The new Intel Xeon Phi processor (formerly code named Knights Landing) is designed around an integrated architecture for the powerful, highly parallel performance that is required by today’s most-demanding HPC applications, such as Machine Learning. As a bootable CPU with integrated architecture, the Intel Xeon Phi processor eliminates PCIe* bottlenecks, includes on-package memory, and directly supports Intel® Omni-Path Architecture to deliver fast, low-latency performance.

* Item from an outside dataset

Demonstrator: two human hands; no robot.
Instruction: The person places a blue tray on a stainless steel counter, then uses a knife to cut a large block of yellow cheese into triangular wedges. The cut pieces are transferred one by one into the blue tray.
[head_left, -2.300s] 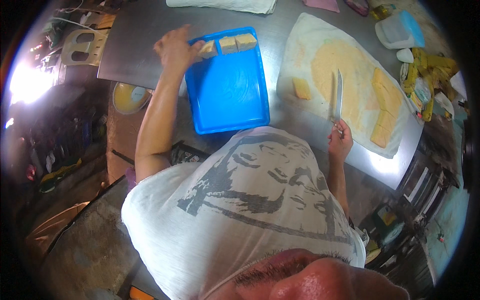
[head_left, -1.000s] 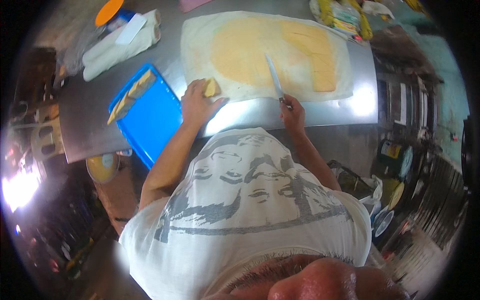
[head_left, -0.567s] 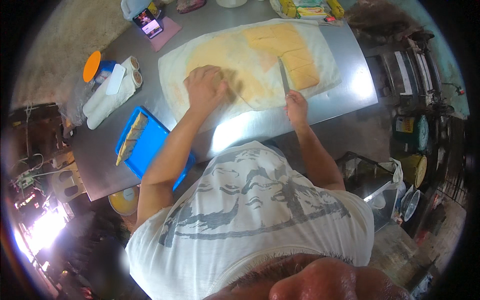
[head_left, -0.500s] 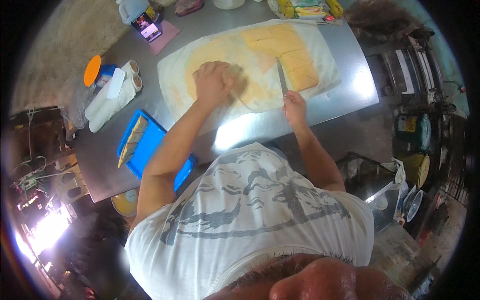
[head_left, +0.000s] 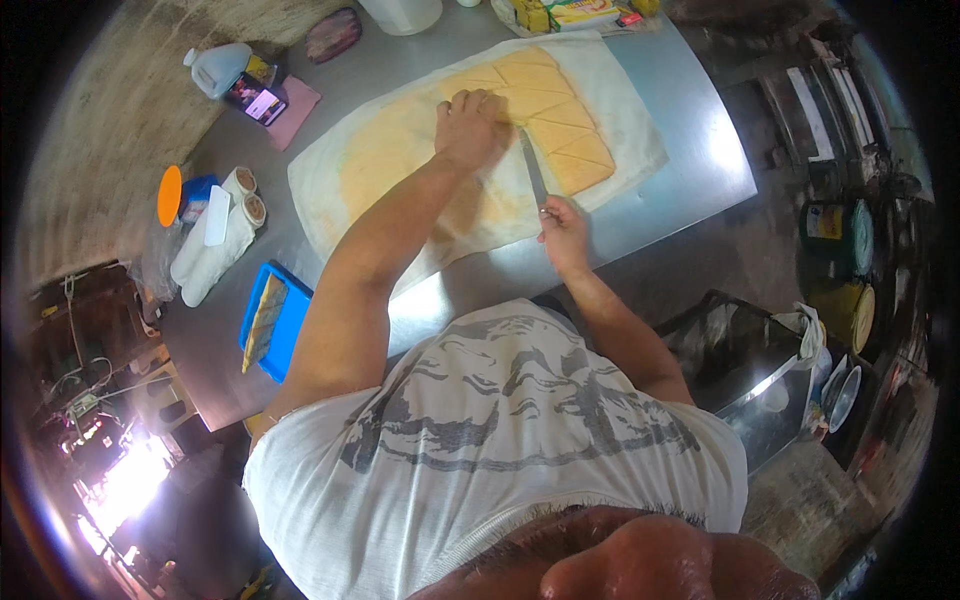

The 1st generation of the Intel Xeon Phi processor, with up to 72 out-of-order cores, Intel® Advanced Vector Extensions 512 instructions (Intel® AVX512), and up to 16GB of high-bandwidth memory, delivers 3+ TFLOPS of double-precision peak, while providing 3.5 times higher performance per watt than the previous generation, according to Intel. It can achieve up to 490 GB/s of sustained memory bandwidth without the need for additional discrete memory cards, and 100 GB/s I/O without the added cost and power needed for two fabric adapters. This level of performance will benefit many areas of HPC. Applications that will see the greatest improvements will make extensive use of the many-core architecture with ultra-wide vector capabilities. Examples of segments that will benefit from Intel Xeon Phi processor include animation, energy, finance, life sciences, manufacturing, medical, public sector, weather, and more.
The processor is built on a common x86 architecture, allowing companies to share a developer base with Intel® Xeon® processors and reuse codes across the system. Standardizing on a unified Intel® architecture enables a single programming model, thereby reducing operational and programming expenses.

As one example of the kind of performance users can expect, an evaluation of Large-Scale Atomic/Molecular Massively Parallel Simulator (LAMMPS) code was completed on a combination of Intel Xeon processor E5 v4 family and Intel Xeon Phi processor. Impressive results showed improvements in CPU+DRAM energy efficiency and simulation rates compared to non-optimized code running on previous generation processors.